- Task requirements:
Using the material below, copy every line where "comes" appears.
────────
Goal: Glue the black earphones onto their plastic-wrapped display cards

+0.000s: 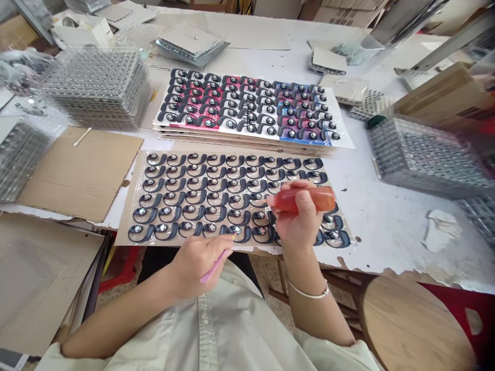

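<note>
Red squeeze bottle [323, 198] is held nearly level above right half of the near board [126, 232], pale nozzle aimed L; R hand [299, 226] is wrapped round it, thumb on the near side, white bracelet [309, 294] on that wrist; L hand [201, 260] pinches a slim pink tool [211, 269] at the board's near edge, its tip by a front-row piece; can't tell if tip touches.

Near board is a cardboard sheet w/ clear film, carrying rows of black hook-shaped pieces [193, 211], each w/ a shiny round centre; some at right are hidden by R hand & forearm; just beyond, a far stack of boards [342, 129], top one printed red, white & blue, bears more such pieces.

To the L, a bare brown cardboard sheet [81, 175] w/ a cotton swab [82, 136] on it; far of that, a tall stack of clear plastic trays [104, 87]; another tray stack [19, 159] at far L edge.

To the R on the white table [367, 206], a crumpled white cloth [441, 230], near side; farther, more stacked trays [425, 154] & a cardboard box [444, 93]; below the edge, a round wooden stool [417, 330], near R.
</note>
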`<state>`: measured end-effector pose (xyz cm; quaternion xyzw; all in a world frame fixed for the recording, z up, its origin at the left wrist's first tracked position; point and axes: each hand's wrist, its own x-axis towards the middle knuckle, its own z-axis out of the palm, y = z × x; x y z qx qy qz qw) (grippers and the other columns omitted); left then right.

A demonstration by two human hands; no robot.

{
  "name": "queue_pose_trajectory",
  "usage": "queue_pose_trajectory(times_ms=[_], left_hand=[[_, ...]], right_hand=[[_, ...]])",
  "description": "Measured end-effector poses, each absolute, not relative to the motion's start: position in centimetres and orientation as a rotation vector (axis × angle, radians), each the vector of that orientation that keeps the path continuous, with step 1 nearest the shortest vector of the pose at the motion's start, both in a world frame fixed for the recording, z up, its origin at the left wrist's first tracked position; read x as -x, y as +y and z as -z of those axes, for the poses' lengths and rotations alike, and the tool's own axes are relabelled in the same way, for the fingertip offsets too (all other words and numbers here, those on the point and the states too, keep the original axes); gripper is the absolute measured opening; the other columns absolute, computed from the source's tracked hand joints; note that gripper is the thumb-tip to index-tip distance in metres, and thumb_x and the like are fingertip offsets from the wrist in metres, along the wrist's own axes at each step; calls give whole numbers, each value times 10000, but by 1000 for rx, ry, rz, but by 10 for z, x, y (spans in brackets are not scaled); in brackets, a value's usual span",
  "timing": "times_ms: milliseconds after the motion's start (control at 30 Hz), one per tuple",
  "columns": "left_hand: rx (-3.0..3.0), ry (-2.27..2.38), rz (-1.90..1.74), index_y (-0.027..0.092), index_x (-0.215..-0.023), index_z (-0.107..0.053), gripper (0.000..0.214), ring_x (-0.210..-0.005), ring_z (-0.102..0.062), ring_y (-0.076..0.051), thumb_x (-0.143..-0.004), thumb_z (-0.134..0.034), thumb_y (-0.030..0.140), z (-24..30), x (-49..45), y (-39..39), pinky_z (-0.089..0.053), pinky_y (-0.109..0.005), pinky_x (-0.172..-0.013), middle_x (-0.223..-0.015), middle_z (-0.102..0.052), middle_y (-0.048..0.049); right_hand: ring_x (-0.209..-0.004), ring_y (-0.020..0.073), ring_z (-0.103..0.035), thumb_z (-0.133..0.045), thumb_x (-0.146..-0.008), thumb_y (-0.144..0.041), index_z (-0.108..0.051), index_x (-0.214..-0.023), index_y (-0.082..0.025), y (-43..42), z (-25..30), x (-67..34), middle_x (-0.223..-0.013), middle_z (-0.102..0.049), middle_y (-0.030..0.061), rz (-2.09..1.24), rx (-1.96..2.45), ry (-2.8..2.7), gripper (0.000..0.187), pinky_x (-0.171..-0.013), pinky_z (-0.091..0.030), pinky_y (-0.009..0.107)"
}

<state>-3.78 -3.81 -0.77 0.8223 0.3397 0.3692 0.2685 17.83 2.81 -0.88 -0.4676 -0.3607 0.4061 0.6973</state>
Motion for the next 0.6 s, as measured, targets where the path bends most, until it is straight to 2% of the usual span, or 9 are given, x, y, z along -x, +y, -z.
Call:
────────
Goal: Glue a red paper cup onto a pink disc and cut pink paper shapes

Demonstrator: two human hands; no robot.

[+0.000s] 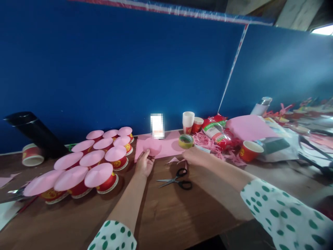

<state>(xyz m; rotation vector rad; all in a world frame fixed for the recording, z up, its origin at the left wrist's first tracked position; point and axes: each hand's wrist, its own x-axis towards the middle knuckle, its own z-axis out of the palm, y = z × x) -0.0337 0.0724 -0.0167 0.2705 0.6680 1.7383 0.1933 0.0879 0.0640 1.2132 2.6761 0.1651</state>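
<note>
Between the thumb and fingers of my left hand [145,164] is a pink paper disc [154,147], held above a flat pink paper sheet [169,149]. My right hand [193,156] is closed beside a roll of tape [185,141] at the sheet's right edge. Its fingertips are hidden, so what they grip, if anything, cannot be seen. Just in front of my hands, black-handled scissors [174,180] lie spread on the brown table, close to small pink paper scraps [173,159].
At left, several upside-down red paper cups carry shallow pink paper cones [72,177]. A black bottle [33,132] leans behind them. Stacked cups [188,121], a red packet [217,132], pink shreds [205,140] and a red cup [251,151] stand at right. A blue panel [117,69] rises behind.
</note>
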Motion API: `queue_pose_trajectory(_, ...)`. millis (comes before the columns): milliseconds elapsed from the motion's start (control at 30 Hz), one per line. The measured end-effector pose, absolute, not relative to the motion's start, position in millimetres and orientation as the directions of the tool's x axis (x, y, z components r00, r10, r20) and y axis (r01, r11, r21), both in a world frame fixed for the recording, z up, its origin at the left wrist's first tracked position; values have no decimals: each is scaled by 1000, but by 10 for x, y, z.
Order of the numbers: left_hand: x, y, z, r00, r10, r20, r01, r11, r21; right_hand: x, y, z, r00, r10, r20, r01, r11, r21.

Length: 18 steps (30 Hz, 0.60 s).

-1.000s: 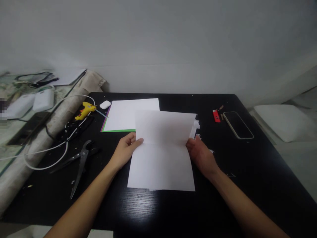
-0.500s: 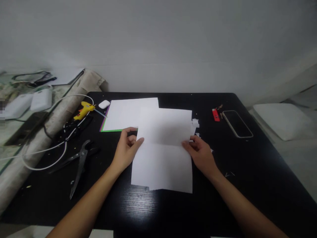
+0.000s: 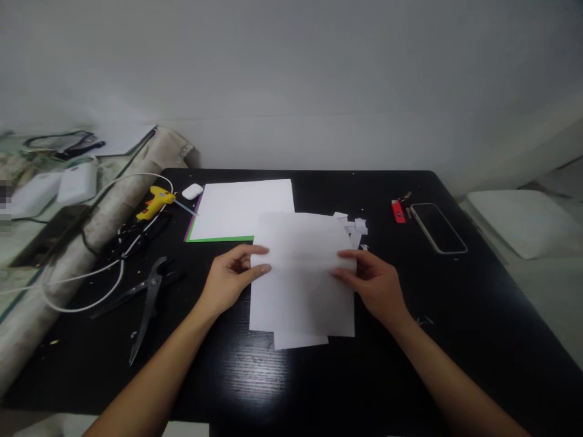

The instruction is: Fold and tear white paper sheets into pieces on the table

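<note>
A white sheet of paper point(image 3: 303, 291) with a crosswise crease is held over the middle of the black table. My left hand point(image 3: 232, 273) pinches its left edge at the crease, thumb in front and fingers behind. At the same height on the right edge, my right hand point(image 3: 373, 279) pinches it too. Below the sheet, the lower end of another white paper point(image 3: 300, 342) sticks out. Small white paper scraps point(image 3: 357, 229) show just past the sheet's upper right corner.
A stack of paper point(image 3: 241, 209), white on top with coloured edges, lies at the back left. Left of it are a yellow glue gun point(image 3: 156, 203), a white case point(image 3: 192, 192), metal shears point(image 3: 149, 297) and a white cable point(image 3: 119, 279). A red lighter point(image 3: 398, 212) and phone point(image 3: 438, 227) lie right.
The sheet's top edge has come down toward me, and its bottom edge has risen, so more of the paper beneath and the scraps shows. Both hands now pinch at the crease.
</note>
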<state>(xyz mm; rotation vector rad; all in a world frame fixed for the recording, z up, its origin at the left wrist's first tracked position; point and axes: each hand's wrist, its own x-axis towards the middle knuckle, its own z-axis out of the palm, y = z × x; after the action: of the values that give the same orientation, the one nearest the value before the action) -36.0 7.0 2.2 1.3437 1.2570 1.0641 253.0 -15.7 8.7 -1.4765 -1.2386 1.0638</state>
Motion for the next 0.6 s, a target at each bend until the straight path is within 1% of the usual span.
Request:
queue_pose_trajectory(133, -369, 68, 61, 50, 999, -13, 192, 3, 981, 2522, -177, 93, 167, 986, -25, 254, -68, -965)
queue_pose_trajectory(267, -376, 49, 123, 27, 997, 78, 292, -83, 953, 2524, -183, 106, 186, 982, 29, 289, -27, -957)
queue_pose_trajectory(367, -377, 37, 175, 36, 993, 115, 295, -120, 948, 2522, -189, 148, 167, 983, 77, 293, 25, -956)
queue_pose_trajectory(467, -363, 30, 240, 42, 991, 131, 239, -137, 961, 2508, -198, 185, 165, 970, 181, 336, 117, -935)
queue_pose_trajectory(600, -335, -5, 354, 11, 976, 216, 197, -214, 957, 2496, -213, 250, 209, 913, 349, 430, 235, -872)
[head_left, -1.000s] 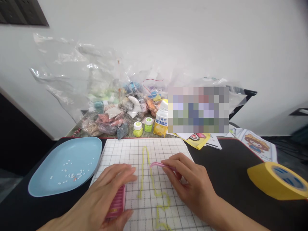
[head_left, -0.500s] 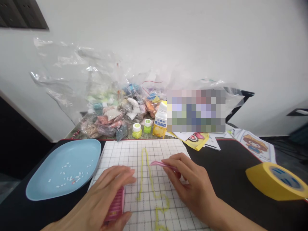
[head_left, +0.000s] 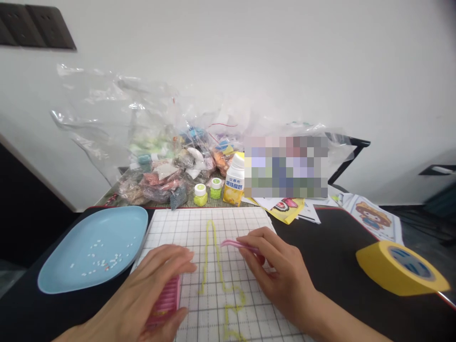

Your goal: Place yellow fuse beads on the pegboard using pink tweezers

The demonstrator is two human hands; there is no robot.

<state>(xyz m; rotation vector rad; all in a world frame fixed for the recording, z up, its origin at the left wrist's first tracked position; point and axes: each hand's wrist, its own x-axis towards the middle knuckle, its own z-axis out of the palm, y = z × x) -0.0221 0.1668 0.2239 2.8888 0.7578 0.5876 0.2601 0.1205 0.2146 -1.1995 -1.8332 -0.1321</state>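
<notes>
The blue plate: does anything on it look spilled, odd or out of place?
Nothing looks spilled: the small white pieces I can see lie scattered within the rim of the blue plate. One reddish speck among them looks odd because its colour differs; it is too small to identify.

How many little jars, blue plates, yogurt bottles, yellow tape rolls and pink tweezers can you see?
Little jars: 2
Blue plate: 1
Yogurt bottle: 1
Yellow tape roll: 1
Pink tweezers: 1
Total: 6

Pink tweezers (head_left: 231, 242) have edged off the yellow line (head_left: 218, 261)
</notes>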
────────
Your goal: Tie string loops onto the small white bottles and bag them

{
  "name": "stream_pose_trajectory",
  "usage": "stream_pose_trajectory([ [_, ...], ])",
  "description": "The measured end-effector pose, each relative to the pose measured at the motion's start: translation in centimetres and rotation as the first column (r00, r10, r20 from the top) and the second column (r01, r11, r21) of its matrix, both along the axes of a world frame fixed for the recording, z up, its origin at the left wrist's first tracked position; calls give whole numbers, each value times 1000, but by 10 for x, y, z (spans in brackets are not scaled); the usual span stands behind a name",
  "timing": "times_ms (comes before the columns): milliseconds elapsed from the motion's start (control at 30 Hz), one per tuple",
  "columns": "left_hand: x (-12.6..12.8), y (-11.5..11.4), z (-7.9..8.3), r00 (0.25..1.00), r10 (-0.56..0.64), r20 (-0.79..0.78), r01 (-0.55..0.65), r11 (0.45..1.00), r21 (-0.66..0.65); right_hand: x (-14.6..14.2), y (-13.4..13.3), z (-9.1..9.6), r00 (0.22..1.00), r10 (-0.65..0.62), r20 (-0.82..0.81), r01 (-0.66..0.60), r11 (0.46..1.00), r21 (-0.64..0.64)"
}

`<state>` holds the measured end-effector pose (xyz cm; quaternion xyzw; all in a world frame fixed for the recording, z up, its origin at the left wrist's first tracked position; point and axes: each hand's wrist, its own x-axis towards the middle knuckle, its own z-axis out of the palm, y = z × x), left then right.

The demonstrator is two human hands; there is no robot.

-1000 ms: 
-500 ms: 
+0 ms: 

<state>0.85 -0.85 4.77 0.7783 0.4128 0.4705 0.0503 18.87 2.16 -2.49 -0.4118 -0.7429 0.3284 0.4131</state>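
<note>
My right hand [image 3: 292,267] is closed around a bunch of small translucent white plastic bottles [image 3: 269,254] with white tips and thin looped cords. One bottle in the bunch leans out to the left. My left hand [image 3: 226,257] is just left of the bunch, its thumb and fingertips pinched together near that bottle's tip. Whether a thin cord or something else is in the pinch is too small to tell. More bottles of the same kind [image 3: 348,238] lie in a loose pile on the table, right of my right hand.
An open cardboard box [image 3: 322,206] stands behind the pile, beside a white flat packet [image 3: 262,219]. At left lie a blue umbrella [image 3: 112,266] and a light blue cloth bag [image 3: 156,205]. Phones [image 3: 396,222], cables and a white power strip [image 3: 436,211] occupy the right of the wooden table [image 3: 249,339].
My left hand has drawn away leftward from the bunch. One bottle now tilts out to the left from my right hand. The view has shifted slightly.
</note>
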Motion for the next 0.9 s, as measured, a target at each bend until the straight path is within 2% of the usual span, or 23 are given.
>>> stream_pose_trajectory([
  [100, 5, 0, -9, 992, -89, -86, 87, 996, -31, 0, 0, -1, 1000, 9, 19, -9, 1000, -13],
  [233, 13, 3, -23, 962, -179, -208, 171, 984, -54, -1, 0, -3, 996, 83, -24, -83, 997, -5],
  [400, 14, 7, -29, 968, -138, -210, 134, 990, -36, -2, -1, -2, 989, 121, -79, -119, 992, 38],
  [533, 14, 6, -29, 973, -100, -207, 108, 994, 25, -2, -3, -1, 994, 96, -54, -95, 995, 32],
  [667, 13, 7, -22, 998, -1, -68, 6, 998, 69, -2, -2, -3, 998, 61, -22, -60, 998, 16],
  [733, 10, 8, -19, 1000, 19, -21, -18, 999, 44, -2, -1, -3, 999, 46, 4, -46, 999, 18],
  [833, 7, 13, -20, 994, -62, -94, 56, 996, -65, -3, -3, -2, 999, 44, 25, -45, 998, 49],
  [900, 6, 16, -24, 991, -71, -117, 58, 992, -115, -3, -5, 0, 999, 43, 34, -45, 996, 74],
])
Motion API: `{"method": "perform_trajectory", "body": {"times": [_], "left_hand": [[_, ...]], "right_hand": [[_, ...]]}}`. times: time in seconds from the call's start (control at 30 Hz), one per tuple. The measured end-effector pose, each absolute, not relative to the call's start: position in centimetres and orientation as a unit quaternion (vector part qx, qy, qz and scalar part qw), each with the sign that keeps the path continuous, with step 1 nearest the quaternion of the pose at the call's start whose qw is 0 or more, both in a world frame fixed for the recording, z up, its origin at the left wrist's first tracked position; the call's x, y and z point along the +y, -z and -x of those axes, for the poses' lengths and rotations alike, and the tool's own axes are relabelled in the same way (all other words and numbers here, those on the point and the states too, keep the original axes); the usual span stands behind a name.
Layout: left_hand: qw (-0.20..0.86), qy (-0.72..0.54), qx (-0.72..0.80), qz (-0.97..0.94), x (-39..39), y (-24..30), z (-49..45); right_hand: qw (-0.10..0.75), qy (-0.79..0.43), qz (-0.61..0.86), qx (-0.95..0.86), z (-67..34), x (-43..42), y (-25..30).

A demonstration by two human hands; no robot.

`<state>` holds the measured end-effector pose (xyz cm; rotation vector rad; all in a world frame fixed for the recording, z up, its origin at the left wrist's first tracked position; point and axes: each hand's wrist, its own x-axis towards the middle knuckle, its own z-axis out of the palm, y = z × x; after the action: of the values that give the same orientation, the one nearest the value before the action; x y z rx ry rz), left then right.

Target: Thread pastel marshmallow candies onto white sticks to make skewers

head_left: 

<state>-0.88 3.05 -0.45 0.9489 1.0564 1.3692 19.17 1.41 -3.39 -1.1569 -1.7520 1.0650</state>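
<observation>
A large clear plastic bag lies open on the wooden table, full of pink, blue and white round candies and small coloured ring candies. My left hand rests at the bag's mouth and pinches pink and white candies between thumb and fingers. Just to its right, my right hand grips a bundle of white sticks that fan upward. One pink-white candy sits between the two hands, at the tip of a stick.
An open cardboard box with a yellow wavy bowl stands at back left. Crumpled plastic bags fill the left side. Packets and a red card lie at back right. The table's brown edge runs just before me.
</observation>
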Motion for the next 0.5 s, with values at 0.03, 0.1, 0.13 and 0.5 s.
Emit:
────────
- Result:
Motion API: `queue_pose_trajectory(_, ...)`. millis (comes before the columns): milliseconds elapsed from the motion's start (control at 30 Hz), one per line. The measured end-effector pose, absolute, not relative to the motion's start, position in millimetres and orientation as the directions of the tool's x axis (x, y, z components r00, r10, r20) and y axis (r01, r11, r21), both in a world frame fixed for the recording, z up, its origin at the left wrist's first tracked position; values have no decimals: each is scaled by 1000, but by 10 for x, y, z.
  "timing": "times_ms (comes before the columns): milliseconds elapsed from the motion's start (control at 30 Hz), one per tuple",

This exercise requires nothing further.